> WHAT IS EXPECTED: All lines in the data bearing the string "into" should be identified and copied.
-- MATERIAL SUPPLIED follows --
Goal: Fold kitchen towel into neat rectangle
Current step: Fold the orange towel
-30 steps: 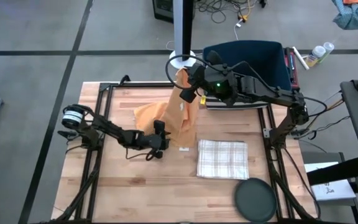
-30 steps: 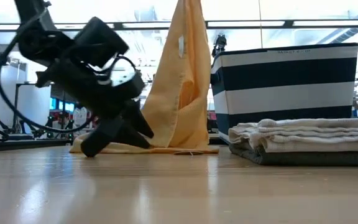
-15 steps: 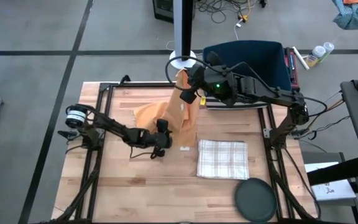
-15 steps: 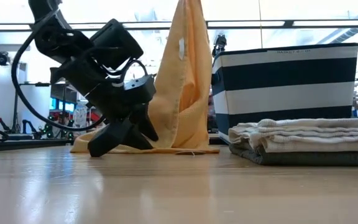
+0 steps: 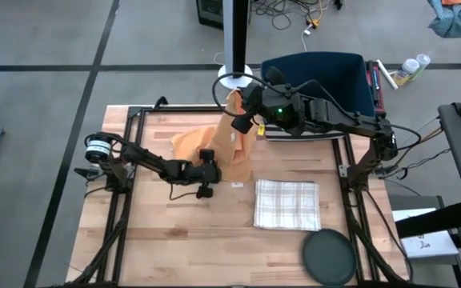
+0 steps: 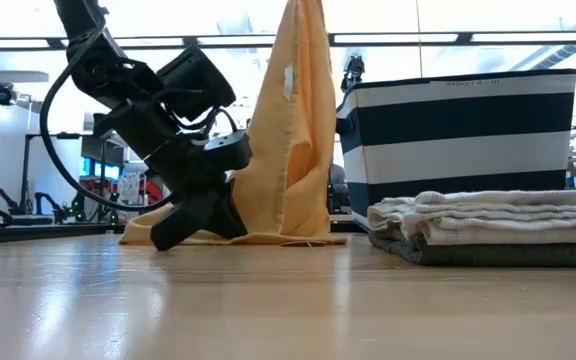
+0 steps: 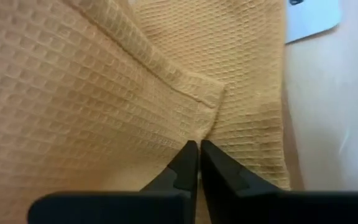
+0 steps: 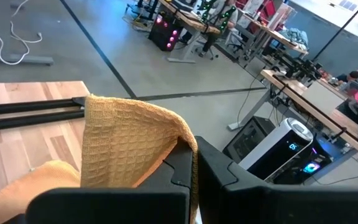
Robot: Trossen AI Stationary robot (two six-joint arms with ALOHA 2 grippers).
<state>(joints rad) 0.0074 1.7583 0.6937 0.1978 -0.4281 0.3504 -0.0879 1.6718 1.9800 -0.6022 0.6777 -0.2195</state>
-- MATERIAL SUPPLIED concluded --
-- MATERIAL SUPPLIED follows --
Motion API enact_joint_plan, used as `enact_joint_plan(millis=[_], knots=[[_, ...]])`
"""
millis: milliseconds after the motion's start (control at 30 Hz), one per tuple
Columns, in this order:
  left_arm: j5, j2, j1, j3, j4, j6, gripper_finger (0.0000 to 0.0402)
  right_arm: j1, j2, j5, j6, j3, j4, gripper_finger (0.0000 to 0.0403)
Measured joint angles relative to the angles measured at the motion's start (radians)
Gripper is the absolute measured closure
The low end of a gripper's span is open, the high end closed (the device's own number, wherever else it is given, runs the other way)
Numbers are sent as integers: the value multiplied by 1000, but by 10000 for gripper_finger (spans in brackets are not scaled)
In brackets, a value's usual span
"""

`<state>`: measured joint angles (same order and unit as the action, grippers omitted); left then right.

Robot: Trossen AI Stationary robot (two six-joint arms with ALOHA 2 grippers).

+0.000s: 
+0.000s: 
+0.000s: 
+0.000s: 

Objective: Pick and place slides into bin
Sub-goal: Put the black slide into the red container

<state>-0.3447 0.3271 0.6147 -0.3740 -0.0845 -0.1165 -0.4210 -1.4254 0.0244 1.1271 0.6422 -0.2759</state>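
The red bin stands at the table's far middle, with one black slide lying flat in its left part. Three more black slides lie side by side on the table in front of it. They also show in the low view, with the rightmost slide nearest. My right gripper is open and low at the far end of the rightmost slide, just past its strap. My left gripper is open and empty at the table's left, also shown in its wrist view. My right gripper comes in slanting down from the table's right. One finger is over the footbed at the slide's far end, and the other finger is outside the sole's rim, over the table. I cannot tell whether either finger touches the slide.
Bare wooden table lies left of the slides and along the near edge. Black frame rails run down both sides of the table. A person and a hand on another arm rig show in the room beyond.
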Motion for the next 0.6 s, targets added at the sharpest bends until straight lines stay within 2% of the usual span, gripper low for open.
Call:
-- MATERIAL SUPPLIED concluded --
> WRITTEN ANSWER:
Goal: Fold kitchen towel into neat rectangle
Objective: Pick and place slides into bin
Sub-goal: Put the black slide into the red container

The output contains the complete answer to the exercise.